> **Task instructions**:
Each line below that contains "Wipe" counts once; report the total and nothing more.

################

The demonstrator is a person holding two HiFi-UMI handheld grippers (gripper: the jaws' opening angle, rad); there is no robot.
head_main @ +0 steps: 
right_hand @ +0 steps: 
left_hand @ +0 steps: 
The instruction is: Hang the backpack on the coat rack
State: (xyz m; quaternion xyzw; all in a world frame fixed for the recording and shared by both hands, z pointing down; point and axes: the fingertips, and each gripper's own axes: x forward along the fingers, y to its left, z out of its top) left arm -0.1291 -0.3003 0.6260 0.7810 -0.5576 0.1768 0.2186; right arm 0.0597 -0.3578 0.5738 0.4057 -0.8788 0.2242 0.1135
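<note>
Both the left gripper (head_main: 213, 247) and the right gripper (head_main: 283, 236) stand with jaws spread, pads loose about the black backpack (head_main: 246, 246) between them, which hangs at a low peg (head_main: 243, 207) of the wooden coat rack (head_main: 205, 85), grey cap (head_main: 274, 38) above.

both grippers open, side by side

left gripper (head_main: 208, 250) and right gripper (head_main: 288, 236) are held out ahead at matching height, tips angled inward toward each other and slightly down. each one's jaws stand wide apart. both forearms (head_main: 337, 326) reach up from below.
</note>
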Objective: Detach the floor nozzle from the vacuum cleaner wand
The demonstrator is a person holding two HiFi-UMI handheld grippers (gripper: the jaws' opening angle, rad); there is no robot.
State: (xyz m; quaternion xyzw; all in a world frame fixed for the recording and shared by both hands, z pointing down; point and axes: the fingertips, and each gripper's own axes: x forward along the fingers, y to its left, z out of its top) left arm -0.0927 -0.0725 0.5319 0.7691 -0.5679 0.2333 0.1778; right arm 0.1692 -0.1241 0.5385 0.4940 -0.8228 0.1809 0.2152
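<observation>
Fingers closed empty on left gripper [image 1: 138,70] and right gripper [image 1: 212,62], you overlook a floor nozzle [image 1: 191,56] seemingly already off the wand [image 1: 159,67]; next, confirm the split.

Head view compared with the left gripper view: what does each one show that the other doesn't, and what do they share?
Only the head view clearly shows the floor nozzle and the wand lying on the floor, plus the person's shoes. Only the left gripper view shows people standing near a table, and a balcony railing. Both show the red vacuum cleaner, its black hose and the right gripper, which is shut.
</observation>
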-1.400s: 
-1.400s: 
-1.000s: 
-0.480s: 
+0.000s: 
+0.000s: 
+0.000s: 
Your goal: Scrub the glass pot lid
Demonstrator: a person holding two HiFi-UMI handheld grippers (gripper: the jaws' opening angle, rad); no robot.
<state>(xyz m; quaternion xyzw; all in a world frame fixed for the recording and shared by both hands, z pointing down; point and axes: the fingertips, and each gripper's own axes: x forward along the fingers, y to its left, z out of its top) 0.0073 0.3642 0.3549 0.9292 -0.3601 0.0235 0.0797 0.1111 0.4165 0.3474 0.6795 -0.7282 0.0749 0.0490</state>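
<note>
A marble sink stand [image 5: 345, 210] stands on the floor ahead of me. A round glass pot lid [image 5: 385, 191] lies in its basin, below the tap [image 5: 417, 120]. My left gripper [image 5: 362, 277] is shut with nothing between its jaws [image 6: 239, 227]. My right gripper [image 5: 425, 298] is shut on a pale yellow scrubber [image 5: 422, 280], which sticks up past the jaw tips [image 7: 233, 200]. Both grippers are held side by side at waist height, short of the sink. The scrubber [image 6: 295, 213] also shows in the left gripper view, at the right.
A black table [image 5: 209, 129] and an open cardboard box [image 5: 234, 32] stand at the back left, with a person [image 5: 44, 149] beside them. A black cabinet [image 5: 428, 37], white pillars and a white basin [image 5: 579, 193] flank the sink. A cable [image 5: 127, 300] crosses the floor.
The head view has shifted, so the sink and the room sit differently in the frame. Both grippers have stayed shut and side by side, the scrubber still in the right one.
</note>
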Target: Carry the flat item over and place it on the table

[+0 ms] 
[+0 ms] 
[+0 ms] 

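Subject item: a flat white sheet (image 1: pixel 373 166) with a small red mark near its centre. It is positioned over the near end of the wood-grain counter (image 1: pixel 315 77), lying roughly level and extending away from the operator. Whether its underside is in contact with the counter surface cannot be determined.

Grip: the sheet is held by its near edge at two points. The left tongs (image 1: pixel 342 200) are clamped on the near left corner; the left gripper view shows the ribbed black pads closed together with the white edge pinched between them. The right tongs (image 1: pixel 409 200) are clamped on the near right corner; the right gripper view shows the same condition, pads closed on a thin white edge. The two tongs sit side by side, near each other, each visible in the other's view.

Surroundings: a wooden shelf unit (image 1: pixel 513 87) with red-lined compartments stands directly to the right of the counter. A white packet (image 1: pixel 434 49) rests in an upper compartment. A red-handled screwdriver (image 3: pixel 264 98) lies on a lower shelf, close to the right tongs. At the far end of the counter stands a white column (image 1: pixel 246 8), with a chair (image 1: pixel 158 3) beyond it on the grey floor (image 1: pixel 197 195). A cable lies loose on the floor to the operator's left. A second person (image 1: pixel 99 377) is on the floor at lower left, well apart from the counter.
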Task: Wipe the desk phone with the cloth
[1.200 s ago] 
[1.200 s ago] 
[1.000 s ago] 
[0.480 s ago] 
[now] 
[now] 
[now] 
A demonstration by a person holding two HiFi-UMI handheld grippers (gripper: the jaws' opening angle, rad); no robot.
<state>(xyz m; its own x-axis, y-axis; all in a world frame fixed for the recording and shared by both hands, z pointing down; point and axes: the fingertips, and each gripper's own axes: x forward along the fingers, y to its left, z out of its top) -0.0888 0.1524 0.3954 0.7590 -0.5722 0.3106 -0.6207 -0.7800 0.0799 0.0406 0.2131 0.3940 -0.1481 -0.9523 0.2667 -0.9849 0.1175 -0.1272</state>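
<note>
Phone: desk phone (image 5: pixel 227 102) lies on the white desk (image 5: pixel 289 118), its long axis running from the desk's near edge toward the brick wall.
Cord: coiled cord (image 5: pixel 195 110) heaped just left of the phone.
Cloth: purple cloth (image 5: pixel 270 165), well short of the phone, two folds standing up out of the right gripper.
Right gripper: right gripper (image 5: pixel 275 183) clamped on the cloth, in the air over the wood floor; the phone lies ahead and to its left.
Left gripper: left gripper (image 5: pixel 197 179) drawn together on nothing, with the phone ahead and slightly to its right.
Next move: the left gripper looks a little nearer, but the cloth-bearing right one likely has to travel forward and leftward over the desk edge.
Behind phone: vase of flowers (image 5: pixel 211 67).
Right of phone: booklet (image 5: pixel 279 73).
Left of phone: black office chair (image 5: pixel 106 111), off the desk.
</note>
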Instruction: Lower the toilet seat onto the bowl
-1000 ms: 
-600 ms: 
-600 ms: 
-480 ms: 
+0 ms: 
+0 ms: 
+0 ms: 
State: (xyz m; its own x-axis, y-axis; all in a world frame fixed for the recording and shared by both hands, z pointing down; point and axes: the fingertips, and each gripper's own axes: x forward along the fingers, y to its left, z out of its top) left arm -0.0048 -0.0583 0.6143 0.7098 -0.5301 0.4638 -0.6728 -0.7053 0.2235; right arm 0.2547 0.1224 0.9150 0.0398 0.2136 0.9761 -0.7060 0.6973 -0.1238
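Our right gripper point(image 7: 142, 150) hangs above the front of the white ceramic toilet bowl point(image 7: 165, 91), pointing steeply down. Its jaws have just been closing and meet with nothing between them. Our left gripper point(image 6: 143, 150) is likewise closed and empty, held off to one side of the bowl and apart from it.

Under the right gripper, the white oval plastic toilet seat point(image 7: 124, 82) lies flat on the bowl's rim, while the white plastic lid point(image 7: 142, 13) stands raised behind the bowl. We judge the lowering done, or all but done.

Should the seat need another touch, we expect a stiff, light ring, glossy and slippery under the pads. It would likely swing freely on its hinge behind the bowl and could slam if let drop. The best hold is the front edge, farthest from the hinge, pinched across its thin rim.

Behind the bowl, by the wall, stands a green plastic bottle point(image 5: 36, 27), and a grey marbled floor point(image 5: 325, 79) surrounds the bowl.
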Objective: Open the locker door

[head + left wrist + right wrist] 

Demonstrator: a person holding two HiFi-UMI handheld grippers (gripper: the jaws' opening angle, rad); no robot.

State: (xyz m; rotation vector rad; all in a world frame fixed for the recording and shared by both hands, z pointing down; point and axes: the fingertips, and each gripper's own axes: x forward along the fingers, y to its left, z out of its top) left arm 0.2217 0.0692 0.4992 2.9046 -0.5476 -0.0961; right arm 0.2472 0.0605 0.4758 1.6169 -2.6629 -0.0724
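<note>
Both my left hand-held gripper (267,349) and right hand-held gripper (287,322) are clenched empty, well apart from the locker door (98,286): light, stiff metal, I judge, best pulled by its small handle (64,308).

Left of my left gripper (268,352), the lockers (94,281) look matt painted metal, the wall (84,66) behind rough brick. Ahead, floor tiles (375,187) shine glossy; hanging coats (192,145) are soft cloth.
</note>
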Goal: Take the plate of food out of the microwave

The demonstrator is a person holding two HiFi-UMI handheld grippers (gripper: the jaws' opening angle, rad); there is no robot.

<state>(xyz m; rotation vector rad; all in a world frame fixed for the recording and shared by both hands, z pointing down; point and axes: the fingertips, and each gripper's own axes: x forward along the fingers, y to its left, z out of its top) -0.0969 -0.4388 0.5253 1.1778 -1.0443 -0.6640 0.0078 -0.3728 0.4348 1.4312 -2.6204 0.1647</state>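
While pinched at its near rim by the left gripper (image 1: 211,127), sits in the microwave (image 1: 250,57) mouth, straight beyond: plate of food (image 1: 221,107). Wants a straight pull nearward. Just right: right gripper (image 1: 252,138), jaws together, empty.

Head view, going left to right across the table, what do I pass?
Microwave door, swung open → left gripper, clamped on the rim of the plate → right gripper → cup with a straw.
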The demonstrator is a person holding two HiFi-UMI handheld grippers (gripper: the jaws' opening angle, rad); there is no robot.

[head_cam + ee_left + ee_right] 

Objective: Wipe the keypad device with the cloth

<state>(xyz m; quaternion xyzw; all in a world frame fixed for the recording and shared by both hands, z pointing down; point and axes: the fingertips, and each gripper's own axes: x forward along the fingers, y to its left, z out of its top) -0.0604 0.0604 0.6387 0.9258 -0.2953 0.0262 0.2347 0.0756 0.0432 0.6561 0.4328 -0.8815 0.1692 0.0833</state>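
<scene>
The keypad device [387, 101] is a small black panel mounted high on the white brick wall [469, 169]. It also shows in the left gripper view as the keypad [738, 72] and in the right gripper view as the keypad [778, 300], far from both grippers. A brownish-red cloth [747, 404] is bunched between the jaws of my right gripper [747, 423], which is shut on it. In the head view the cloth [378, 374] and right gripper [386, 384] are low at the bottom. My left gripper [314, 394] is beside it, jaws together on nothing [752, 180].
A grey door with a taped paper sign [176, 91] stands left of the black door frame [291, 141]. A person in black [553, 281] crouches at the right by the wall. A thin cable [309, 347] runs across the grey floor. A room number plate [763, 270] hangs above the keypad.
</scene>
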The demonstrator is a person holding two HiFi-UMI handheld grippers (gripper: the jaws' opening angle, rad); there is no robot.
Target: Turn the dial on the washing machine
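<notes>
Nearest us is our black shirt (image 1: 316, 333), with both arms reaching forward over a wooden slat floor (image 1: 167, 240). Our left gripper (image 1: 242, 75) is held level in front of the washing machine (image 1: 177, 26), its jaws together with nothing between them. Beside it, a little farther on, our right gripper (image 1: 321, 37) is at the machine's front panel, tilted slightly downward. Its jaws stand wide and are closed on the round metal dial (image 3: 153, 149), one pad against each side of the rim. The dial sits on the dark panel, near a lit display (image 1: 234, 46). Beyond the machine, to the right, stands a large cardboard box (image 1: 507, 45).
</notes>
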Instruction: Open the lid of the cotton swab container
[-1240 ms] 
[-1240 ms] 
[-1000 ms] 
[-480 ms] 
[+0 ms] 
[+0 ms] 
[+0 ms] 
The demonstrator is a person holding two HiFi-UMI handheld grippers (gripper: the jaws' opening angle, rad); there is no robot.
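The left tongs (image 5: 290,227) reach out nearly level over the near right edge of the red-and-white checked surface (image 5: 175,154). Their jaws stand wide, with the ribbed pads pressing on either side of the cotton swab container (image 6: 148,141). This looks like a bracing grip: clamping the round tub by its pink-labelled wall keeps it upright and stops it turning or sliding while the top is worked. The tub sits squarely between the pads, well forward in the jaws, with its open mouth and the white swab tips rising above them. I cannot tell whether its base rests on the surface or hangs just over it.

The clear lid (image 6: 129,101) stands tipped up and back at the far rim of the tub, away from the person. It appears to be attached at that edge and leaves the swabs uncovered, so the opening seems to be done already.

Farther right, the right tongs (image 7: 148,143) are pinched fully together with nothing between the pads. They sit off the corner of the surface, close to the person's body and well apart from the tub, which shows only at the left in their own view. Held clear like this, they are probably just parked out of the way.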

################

> **Task result**:
2